**Problem requirements**
The lines to copy from the data below are those that hold the string "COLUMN".

**Material provided**
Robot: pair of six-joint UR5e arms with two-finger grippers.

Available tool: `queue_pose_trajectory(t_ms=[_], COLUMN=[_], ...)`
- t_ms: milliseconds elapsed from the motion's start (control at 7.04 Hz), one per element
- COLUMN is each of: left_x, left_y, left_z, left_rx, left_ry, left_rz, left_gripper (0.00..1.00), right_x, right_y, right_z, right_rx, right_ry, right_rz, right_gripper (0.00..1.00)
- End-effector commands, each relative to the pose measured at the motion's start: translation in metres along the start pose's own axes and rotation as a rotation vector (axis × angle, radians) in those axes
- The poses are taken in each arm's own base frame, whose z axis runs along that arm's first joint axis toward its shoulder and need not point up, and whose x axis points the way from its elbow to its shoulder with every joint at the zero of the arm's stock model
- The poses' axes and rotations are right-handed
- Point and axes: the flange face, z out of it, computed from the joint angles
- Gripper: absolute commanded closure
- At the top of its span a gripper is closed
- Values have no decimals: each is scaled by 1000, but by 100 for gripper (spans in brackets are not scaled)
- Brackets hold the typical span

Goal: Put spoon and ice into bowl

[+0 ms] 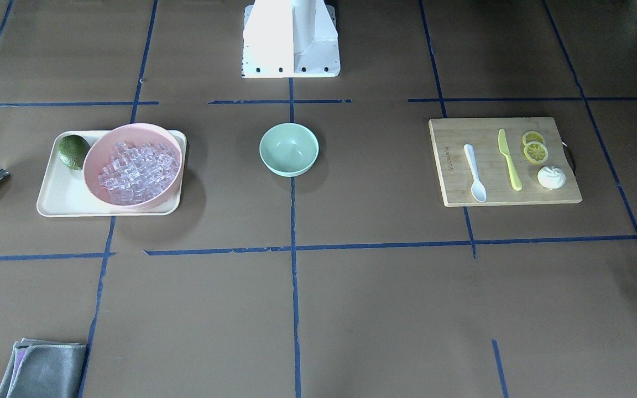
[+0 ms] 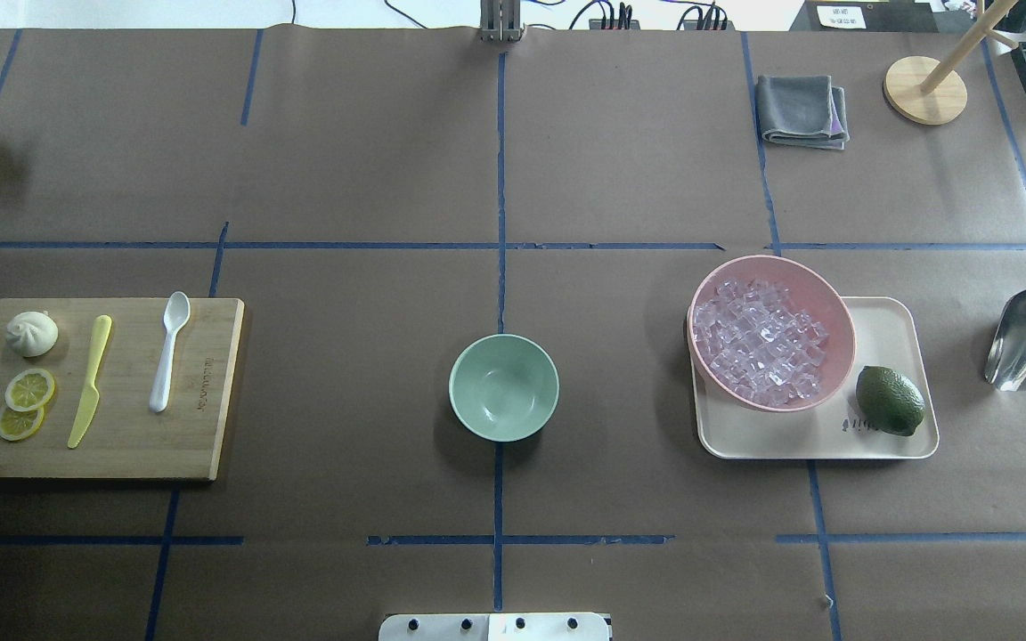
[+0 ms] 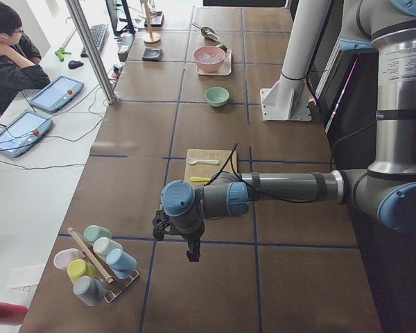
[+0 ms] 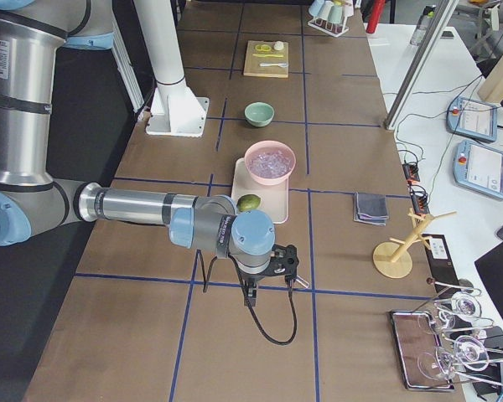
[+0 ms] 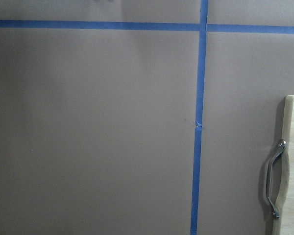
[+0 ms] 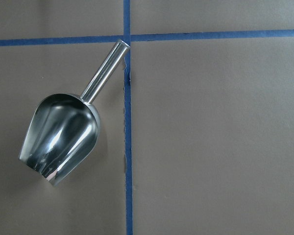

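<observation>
The left gripper [image 3: 193,253] hangs over bare table off the outer end of the cutting board [image 2: 201,445]. It shows only in the side view, so I cannot tell whether its fingers are apart or together; it holds nothing that can be seen. Its wrist camera looks down on brown paper and the board's metal handle [image 5: 272,178]. The right gripper [image 4: 252,299] hangs over the other end of the table, just past the tray [image 2: 887,320] — again seen only from the side, so its opening cannot be told. Its wrist camera looks down on a metal scoop [image 6: 61,139] lying on the paper.

The spoon [image 2: 167,352] lies flat on the board, scoop end pointing away from the robot. Beside it lies a yellow-green knife [image 2: 90,381], and past that two lemon slices [image 2: 29,389] and a white bun [image 2: 32,334]. None of them touches the spoon.

The green bowl [image 2: 504,387] stands alone at the table's middle, on a tape line, with open paper on both sides. The ice [image 2: 758,343] is heaped in a pink bowl [image 2: 776,261] on the tray, with a lime [image 2: 890,401] beside it.

The table [image 2: 344,160] is covered in brown paper marked with blue tape. On the far side lie a folded grey cloth [image 2: 801,110] and a wooden stand [image 2: 925,89]; a rack of cups [image 3: 97,263] stands at the left end. A person [image 3: 7,55] sits at a side desk — well apart from the arms.
</observation>
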Motion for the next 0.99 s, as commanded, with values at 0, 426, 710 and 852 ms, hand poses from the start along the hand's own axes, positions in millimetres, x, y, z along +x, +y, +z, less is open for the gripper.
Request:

**Answer**
Available tool: `queue_pose_trajectory(t_ms=[_], COLUMN=[_], ...)`
- COLUMN is each of: left_x, left_y, left_z, left_rx, left_ry, left_rz, left_gripper (0.00..1.00), right_x, right_y, right_z, right_rx, right_ry, right_rz, right_gripper (0.00..1.00)

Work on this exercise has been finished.